[COLLECTED DATA]:
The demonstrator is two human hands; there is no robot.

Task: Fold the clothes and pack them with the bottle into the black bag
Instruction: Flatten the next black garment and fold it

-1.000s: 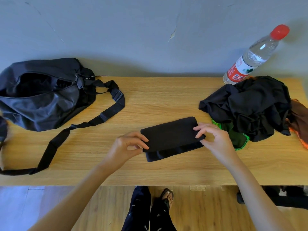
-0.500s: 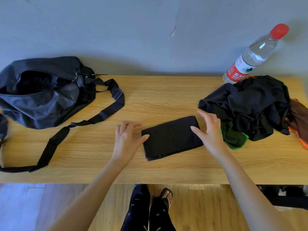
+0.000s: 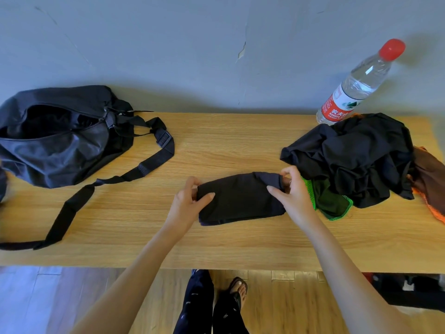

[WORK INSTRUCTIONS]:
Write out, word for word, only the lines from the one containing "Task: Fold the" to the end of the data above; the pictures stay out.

[RESPONSE]:
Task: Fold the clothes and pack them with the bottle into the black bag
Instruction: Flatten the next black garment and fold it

-1.000s: 
-0.500s: 
+0.000s: 

No more output is expected.